Sen. Roberts wields influence

Some among us believe that innovative thoughts on weighty international issues are pretty much the limited purview of the men and women with Harvard, Princeton or Yale pedigrees. Though the Ivy League has produced many accomplished thinkers over the years that clearly is not always the case.

One individual who has surfaced on the global scene as a person of enormous influence is U.S. Sen. Pat Roberts, a graduate of Kansas State University and a man of uncommon knowledge, wit and self-deprecation. It is fitting, therefore, that he chairs the powerful Senate Select Committee on Intelligence.

His vice chair is Jay Rockefeller of West Virginia, a Harvard graduate. Roberts and Rockefeller make an engaging team, one a Republican from a land-grant state university, and the other a Democrat from an elite private school. They make the system in the legislative branch of the federal government work as it was intended to function.

Their international travels in recent months, visits to many of the globe’s troubled regions, have left a favorable impression on most world leaders since they are studied, well intentioned leaders, people who are committed to the common good among nations.

Roberts and Rockefeller sometimes disagree on matters of substance, even on Sunday morning television interview shows, but always with civility. They swam through the swift currents of the 9-11 Commission during a presidential year, and in doing so they caught more than a few arrows from political critics. But it needs to be said that the pair emerged with their integrity intact when addressing difficult issues as the war on terror, weapons of mass destruction, international friends and foes, subjects that do not lend themselves to fast and easy answers.

The two enjoy growing and widespread respect from their Senate colleagues. Roberts, a former journalist and Marine, came to the Senate chamber after 16 years of service in the House of Representatives, representing a rural district in Kansas. He once chaired the House Agriculture Committee and is frequently sought out by peers from both political parties on matters relating to agricultural and rural development issues.

Rockefeller, a former two-term governor of West Virginia, has emerged as an expert on energy issues, especially as they relate to coal and natural gas, staples of his state and region. He, too, has served senators as a source of information on the complex and ever-changing energy scene. He speaks with clarity on health care reform and the needs of children and families.

During my years as president of West Virginia University and as chancellor of Kansas University, I worked closely with both gentlemen.
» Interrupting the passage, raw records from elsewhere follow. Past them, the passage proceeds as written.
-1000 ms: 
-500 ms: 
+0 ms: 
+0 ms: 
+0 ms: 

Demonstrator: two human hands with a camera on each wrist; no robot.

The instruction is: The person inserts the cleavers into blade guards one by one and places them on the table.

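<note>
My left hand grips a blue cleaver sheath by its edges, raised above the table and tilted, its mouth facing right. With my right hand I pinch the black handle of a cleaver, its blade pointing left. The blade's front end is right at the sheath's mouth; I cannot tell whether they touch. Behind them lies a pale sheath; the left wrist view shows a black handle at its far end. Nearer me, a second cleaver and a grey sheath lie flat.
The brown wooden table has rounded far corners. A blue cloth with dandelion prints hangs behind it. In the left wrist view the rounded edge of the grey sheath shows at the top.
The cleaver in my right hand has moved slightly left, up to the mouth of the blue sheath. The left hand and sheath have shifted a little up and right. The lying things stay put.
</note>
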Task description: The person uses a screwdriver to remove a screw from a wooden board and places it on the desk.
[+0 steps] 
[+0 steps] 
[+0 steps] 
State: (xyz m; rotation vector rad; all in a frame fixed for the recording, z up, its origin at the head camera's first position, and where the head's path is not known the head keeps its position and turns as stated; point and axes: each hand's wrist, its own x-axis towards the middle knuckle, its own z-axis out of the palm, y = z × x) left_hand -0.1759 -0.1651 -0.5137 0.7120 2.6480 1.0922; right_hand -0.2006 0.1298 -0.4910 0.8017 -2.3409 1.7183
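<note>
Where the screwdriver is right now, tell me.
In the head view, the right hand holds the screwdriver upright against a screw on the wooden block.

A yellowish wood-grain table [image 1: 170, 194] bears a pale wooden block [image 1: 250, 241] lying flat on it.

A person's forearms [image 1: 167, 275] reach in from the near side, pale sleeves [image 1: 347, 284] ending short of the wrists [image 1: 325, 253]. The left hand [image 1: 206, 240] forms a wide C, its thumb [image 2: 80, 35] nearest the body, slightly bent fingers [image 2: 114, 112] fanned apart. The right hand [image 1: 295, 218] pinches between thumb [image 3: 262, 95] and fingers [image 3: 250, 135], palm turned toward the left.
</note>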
In knowing them I can say that they differ stylistically, but more often than not unite in terms of fundamental values. As members of the Senate Select Committee on Intelligence, they can be partisan, but only to a point. The common good seems to win out with regularity.

Significantly, Roberts and Rockefeller like and respect each other, and understand the role of frequent consultation on subjects of importance. They involve committee members and do not act unilaterally.
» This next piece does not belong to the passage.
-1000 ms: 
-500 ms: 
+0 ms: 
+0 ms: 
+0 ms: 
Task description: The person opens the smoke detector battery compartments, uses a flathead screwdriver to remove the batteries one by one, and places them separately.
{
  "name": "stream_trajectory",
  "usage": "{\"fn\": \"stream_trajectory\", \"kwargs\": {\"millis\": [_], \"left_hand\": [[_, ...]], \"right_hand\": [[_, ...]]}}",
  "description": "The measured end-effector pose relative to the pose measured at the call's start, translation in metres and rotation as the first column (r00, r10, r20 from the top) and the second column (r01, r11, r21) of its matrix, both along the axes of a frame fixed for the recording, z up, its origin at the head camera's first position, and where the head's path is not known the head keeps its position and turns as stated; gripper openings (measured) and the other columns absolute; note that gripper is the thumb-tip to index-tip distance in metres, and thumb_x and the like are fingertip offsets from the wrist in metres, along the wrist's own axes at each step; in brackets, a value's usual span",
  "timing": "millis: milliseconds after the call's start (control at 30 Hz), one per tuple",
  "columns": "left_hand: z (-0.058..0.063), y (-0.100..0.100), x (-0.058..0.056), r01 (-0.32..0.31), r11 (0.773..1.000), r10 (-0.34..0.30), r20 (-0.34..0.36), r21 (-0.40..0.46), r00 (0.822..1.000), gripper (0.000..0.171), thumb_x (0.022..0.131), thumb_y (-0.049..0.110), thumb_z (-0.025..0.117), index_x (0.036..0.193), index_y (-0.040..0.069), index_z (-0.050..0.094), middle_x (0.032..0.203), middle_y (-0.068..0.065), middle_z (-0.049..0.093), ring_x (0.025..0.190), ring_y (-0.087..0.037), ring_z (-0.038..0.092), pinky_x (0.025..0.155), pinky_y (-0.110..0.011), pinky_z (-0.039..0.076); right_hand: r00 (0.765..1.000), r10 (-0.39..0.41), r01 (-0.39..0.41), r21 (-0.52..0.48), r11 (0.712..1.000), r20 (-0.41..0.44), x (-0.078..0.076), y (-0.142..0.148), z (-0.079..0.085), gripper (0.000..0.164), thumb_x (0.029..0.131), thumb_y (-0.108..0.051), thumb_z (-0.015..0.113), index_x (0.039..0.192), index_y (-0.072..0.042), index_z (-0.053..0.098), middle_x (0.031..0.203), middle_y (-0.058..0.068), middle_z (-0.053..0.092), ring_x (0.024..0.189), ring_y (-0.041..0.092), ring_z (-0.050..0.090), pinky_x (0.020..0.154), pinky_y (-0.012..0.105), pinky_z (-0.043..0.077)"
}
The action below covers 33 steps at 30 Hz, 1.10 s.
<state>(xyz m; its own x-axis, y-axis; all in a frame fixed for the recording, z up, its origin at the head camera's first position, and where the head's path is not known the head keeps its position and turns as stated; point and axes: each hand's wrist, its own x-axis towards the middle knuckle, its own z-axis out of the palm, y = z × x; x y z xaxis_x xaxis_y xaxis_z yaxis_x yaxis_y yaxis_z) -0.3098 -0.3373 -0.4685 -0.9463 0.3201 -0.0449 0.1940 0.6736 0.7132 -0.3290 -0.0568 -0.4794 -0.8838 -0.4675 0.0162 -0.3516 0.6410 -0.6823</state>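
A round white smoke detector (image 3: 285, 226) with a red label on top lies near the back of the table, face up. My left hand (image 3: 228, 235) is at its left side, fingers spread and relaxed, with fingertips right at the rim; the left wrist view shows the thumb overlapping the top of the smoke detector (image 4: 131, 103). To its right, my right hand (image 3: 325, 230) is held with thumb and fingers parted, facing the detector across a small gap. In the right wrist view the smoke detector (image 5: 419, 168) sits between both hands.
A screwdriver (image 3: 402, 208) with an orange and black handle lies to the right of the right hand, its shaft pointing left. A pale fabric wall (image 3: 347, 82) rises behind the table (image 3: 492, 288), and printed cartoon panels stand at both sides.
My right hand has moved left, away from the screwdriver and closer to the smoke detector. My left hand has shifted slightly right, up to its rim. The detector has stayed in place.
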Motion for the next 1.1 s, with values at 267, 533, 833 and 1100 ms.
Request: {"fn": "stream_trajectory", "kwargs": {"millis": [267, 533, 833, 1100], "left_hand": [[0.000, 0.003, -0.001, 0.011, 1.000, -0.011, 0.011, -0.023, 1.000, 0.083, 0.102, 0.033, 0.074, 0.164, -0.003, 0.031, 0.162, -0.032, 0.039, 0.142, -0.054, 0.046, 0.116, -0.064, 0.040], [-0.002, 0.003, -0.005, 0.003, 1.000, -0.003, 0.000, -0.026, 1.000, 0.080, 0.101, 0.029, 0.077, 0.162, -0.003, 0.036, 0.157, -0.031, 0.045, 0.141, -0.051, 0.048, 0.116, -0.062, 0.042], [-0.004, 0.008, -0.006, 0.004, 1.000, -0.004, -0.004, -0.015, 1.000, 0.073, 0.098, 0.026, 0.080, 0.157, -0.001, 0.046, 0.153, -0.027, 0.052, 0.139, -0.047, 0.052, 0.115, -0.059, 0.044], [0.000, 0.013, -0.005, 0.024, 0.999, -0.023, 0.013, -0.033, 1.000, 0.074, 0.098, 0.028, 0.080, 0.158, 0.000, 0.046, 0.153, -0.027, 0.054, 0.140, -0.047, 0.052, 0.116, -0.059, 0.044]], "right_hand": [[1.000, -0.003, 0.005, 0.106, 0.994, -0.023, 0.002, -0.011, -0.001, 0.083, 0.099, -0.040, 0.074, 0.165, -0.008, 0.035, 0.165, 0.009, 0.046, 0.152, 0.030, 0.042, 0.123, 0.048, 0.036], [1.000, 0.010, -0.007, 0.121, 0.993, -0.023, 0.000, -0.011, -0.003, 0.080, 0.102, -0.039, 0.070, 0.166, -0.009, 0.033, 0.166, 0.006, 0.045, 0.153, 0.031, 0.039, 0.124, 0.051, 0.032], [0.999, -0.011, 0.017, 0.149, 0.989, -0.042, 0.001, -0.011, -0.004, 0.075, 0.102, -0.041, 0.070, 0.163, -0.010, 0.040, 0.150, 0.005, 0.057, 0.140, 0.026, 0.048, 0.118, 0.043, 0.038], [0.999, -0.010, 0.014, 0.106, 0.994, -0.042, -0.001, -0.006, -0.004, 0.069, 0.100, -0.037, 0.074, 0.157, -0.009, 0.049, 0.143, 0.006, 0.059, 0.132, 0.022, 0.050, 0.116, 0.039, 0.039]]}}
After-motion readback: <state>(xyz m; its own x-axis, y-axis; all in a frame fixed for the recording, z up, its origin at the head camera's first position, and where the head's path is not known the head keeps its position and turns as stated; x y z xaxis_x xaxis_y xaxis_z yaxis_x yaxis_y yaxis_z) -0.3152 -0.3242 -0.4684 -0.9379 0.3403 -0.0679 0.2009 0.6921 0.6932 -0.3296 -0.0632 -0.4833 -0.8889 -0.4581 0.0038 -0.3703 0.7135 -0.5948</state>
In many ways, they are throwbacks to the days of Sens. Everett McKinley Dirksen of Illinois and Hubert Horatio Humphrey of Minnesota, to a time when the magnitude of the issues took precedence over the heat of political division. Those were the days when partisanship was, without question, second in importance to the common good of America and the world.
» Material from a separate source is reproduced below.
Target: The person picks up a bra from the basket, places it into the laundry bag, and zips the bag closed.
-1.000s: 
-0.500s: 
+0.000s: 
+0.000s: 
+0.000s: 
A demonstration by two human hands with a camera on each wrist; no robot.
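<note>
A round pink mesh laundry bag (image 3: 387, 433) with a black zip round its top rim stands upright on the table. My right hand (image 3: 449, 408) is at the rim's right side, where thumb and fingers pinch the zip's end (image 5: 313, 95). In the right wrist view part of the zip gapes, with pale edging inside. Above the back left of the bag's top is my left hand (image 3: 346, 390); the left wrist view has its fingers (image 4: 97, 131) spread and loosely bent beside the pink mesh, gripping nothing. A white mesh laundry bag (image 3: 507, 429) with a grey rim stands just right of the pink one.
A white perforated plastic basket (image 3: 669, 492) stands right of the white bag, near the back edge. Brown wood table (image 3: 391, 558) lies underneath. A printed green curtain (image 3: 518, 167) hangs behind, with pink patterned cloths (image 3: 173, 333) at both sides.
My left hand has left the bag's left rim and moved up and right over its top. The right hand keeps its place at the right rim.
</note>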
There is too much discussion today about blue and red states, about a closely divided electorate. Perhaps it is time to focus on what Americans have in common and what they can rally around. The international community has to be mystified, at times, with the recent divisiveness in American culture.

And with all of this political turbulence it appears that Sens. Roberts and Rockefeller are on to something, something good for the country.

— Gene A. Budig is a former president/chancellor at Illinois State University, West Virginia University, and Kansas University, and past president of Major League Baseball’s American League. He now serves as the College Board professor in New York.